Recombinant adenoviruses are efficient tools for gene delivery in mammalian cells, widely used in both in vivo and in vitro applications. They infect various cell types with high efficiency, and their transient extrachromosomal state ensures safety without genomic integration. Adenovirus DNA undergoes transcription, allowing high-level gene expression in most mammalian cells. Creative Biogene offers a diverse premade adenovirus collection with full-length ORFs, tags, and reporters for comprehensive gene studies. If your gene of interest is not in our collection, our customized adenoviral service caters to specific project needs, exemplifying our leadership in adenoviral technology.

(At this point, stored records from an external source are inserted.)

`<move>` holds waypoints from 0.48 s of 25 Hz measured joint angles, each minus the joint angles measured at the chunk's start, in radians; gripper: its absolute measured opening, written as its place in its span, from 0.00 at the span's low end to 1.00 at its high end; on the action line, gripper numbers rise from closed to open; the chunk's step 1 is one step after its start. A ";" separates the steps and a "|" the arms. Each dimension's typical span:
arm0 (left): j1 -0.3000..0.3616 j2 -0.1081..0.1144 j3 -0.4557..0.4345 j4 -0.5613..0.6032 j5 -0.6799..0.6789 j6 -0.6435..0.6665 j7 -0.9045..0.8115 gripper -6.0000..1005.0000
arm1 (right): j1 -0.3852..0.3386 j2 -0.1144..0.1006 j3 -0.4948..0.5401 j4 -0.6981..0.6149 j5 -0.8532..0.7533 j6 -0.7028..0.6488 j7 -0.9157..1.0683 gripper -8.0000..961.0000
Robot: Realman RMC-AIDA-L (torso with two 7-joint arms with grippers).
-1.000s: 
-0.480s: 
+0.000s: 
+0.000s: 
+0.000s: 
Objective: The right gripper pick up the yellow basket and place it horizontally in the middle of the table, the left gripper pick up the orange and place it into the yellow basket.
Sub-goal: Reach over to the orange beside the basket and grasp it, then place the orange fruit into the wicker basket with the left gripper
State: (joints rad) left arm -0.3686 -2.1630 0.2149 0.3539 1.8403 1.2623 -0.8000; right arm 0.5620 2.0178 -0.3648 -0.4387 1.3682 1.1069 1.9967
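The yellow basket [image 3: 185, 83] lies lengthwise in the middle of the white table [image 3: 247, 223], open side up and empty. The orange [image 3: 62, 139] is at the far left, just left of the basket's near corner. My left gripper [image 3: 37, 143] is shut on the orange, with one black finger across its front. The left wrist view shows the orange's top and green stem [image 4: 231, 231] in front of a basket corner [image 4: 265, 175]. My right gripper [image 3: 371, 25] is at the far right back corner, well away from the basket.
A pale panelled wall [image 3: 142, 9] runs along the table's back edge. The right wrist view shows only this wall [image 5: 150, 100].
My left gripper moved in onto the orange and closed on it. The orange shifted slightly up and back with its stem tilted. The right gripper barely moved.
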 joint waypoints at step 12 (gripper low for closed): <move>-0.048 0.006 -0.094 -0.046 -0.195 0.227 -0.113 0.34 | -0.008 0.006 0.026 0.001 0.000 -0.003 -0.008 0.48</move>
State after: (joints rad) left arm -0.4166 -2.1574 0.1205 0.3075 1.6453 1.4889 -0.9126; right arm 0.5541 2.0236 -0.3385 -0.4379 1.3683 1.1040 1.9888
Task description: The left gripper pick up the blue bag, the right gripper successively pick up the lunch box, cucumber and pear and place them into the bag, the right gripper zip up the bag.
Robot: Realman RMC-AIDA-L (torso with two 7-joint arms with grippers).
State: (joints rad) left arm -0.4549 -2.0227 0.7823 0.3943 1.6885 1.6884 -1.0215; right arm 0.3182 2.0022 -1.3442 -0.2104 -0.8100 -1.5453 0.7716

Advantages of Our Gene-Specific Recombinant Adenoviruses

• Efficient Gene Delivery: Recombinant adenoviruses are highly efficient tools for delivering and expressing genes in mammalian cells.
• Broad Cell Compatibility: Adenoviruses exhibit superior infectivity across a diverse range of cell types, suitable for both in vivo and in vitro applications.
• Safe Non-integrating Technology: Adenovirus DNA remains in a transient extrachromosomal state, ensuring safety by avoiding integration into the host cell's genetic material.
• High-Level Gene Expression: Recombinant adenoviruses enable robust gene expression and achieve high virus titers in various mammalian cells.
• Premade Collection and Customization: Creative Biogene offers an extensive premade adenovirus collection, and our advanced technologies support customization for specific research needs.

The gene-specific adenoviral vectors enable simple and rapid functional studies by efficiently transducing target cells in vitro or in vivo to induce robust transient overexpression. The principle involves cloning full-length ORFs into adenoviral transfer vectors optimized for high gene delivery. By circumventing plasmid cloning and transfection, the ready-to-use adenoviruses accelerate experiments investigating exogenous gene overexpression phenotypes and downstream molecular impacts. We provide powerful customizable tools for diverse functional genomics applications：

• Efficient Transduction: Achieve strong and transient gene overexpression through efficient transduction methods, ensuring robust experimental results.
• Time-Efficient Functional Studies: Expedite functional studies by eliminating the need for time-consuming cloning and transfection processes, allowing researchers to focus on core aspects of their experiments.
• Phenotypic and Signaling Impact: Investigate the influence of exogenous genes on phenotypes and signaling pathways, providing valuable insights into gene function and cellular responses.
• Versatile Functional Genomics Tools: Serve as powerful tools for a wide range of functional genomics applications, offering versatility in studying gene functions across different biological contexts and systems.